• _Work order_: Can you print the data exactly and leave out each image?

Given information START

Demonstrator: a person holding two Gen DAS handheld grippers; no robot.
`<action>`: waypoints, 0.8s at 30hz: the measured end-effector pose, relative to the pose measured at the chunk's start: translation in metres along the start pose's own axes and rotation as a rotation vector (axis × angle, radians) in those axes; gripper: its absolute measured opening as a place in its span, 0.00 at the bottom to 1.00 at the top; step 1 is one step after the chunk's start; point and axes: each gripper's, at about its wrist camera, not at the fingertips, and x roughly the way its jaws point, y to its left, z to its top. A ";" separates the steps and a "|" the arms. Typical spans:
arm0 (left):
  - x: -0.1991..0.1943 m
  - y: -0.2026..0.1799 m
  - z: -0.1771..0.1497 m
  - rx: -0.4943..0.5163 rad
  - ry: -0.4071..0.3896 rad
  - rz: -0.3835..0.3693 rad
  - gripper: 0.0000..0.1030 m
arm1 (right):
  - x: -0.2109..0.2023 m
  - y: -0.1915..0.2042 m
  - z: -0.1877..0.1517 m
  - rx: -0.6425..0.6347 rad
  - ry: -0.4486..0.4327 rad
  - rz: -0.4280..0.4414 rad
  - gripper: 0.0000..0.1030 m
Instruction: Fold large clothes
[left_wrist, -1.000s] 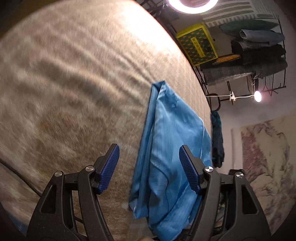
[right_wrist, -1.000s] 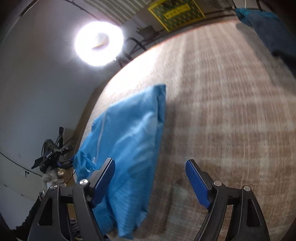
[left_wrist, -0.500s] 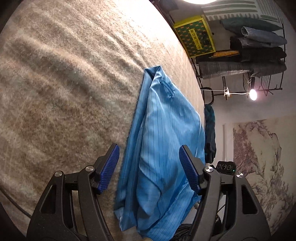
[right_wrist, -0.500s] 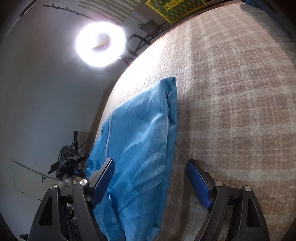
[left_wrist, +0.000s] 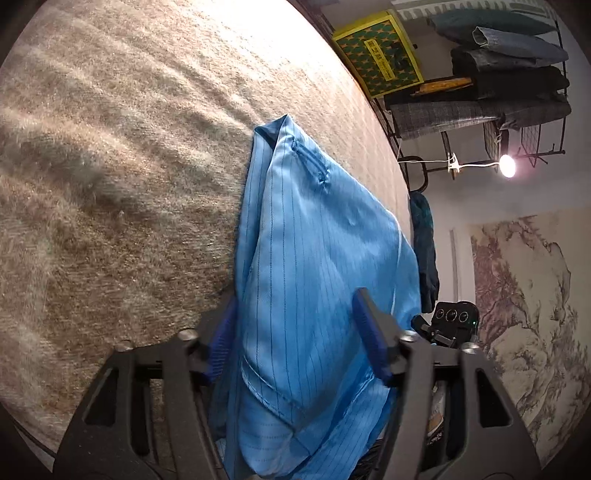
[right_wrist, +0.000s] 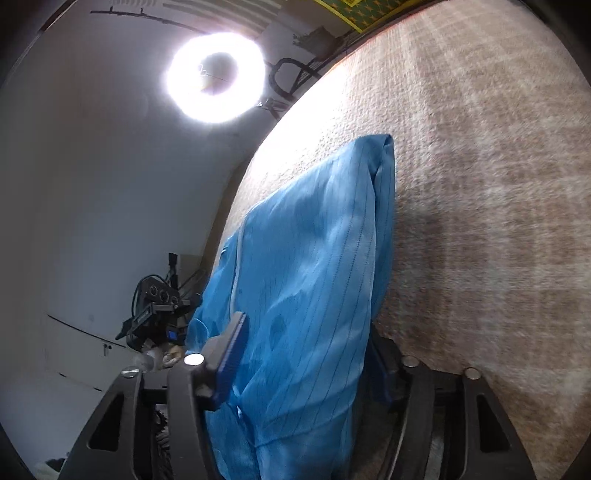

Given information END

• _Answer box_:
Demonstrator: a person holding two Gen DAS handheld grippers; no robot.
`<action>`: waypoints, 0.8s at 30hz: the measured end-effector pose, relative to the pose measured at the chunk's start: translation in metres along the start pose's own axes and rotation as a rotation vector (axis × angle, radians) in those axes; gripper: its absolute measured opening as a place in its span, 0.00 at the bottom to 1.00 at the top; step 1 is one step after the chunk's start; point and axes: each gripper's, at about its wrist camera, not at the fingertips, and x roughly the way its jaws point, y to its left, z to its top. A ";" separates the steps and a "|" the arms. Typical spans:
arm0 (left):
  - x: -0.1991..0.1943 m
  - y: -0.2026..0.1799 m
  - z: -0.1771..0.1497 m
  - rx: -0.4943..0.5163 rad
  - ry: -0.4071..0.3896 rad
  - rz: -0.3835..0.3693 rad
  - gripper: 0.0000..0.1030 m
arm1 (right):
  - x: -0.2109..0.2023 m
  - y: -0.1915..0.2042 m
  - z: -0.1877..0.1517 m
  - rx: -0.6425..0.6347 rad
  - ry: -0.4486..0.4327 rad
  - rz: -0.4280..0.4414 rad
  - gripper: 0.0000..0.1030 m
Instruction: Fold large clothes
[left_wrist, -1.000s] 
[right_wrist, -1.000s] 
[left_wrist, -0.500s] 
[right_wrist, -0.500s] 
[left_wrist, +0.000s] 
[right_wrist, +0.000s] 

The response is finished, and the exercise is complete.